802.1x mab local auth

bwedel1234 · ‎05-06-2013

I've seen other discuessions on 802.1x mab, however most of the ones I saw were from a couple years ago and IOS has changed since them so I figure I might as well ask again.

We are moving to 802.1x in our infrastructure. We currently run Cisco 2960s switches through out our organization. After inital testing the authentication is working great with our Microsoft 2008r2 NPS server. The laptops/desktops authenticate and then switch gets the VLan that they are supposed to be a part of and they get an IP address.

We also use Cisco IP phones (8945) throughout our organization as well. I know the phones can do 802.1x eaps, but we don't want to have to add the phones into the NPS as users (are rough count is about 6100 phones). Ideally we would just like for them to authenticate with mab get the voice vlan. We have another switch vendor (Extreme Networks) in our organization too. With those we can authenticate with the mac OUI right off of the switch. I'm having a hard time finding out if it's possible to do that with our ciscos. I see how it always says you can do it with a radius, but we would like the mac auth bypass to work right off of the switches by authenticating with the mac oui, when the 802.1x times out.

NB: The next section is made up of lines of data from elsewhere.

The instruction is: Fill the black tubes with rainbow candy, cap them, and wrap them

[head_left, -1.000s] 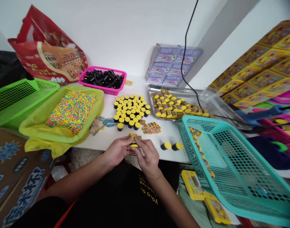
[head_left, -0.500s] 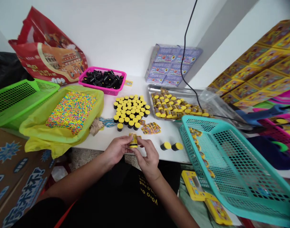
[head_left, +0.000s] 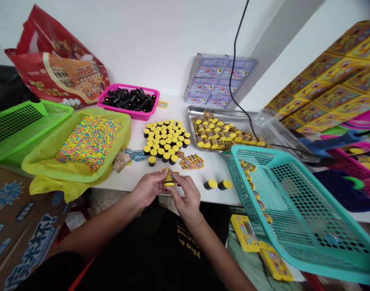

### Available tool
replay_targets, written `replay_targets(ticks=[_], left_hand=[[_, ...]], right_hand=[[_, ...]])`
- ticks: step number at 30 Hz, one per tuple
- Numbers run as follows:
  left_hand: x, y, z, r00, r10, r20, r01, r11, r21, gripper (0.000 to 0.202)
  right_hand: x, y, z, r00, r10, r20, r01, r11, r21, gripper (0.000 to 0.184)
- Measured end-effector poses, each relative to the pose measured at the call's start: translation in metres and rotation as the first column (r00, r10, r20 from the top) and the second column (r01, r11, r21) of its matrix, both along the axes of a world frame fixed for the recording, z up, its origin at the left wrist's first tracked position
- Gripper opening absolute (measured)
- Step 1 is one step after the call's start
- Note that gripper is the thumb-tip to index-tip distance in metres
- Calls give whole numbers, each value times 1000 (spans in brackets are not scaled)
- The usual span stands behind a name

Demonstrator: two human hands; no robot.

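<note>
Both hands meet at the table's front edge around a small black jar (head_left: 169,183) with a yellow cap facing down toward me. A yellow printed label (head_left: 168,174) sits against its side; how much of it is stuck down I cannot tell. My left hand (head_left: 148,188) pinches the jar from the left. From the right, the fingers and thumb of my right hand (head_left: 188,197) press on the jar and label. Beyond them stands a cluster of black jars with yellow caps (head_left: 165,139). Loose printed labels (head_left: 192,162) lie beside it, and two capped jars (head_left: 211,184) stand off to the right.
Left is a yellow-lined tub (head_left: 124,133) of coloured candy beads (head_left: 89,139). A pink basket (head_left: 144,116) holds black jars. Labelled jars lie in a metal tray (head_left: 191,117) and a teal basket (head_left: 282,151). A black cable (head_left: 233,60) hangs over the tray.
My fingers have shifted a little around the jar, and the label now looks more curved along its side. The whole view has moved slightly.
</note>
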State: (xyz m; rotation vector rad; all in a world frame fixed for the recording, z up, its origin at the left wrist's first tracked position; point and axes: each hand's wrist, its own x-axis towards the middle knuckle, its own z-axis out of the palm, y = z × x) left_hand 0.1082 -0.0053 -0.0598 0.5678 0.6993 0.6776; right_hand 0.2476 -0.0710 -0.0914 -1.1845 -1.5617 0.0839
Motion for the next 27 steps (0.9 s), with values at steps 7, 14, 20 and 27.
replay_targets(ticks=[7,14,20,27], left_hand=[[-1,-7,-5,1000,-21,3,21,999,-38,25],[-1,-9,-4,1000,5,-14,-5,999,-44,23],[-1,-5,-5,999,7,-46,-8,1000,-25,34],[3,-8,-11,1000,21,-18,-23,993,-113,23]], right_hand=[[3,-1,-3,1000,6,10,-6,1000,21,35],[2,0,1,1000,21,4,-21,999,34,37],[1,0,3,1000,15,19,-16,999,43,29],[2,-2,-1,998,-13,64,8,997,81,26]])
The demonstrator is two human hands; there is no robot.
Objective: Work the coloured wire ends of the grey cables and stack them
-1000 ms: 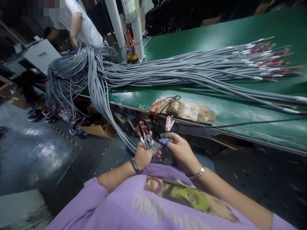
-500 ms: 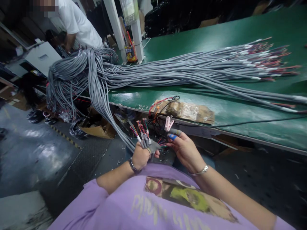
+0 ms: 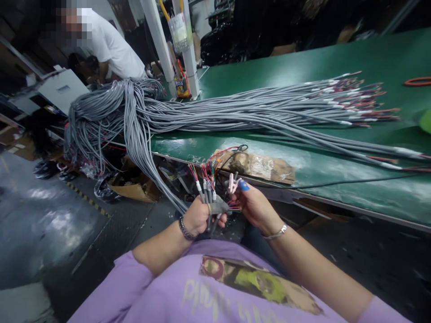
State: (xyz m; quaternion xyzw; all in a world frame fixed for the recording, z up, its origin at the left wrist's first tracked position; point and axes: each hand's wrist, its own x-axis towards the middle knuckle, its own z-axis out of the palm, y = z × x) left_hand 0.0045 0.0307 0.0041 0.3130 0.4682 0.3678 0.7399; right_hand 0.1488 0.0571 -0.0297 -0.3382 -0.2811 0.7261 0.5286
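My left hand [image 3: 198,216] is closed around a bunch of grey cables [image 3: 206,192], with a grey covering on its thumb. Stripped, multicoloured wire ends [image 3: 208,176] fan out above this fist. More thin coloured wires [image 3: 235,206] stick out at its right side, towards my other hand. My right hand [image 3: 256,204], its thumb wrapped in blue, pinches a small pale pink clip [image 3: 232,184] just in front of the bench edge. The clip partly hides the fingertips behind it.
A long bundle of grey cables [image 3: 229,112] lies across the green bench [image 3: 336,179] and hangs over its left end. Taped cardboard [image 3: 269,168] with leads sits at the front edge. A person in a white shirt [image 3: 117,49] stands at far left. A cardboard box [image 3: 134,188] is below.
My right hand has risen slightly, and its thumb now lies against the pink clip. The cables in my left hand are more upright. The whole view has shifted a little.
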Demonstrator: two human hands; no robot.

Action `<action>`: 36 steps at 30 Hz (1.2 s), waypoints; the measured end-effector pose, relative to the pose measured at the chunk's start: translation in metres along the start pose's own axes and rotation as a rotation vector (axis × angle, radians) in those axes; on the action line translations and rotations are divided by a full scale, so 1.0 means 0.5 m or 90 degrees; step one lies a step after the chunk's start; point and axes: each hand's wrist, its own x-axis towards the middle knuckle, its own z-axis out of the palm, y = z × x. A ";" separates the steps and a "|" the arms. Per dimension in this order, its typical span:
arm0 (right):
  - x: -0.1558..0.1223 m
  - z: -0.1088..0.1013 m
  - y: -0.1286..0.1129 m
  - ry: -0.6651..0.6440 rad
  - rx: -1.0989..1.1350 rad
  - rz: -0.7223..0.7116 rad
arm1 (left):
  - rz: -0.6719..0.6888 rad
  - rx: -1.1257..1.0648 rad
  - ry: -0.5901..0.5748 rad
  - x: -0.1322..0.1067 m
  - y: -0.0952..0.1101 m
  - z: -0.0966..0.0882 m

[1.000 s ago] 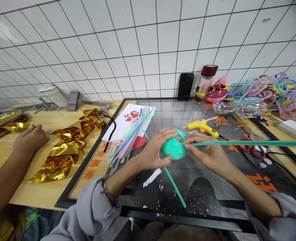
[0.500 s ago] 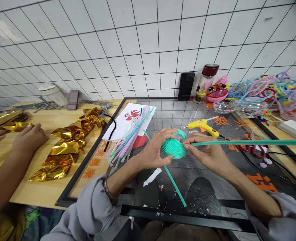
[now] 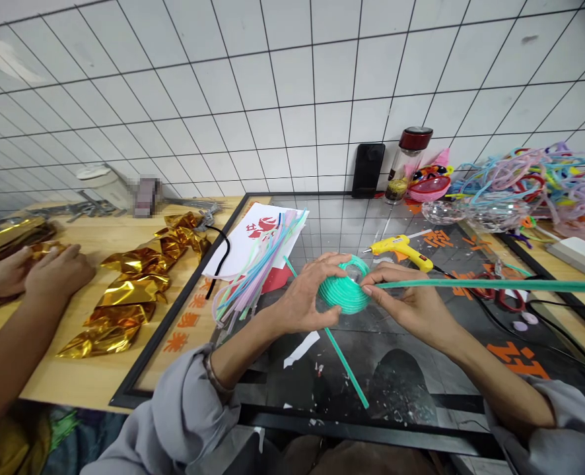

We are runnign IOS 15.0(1) SE2 on our ciscos.

If it is possible, how would we go about adding the macs into the switch?

Thanks in advance for the help/sugesstions.

johnlloyd_13 · ‎05-06-2013

hi blake,

just to be clear, you want MAB enabled for your 2960s?

do note that adding MAC or creating the MAC database is done on the RADIUS/ACS or a third party server and NOT on the switch (authenticator) itself.

bwedel1234 · ‎05-07-2013

Hi John,

Thanks for the quick reply. I figured I wouldn't be able to get the macs on the cisco switch like I do on Extreme. After looking into auto provisioning of ports onto a switch I took a look into smartports. It looks like I should be able to setup a mac address group and put in the mac OUI and then set it to a macro to run. This will work great with our printers, ups's, time clocks and geothermal devices.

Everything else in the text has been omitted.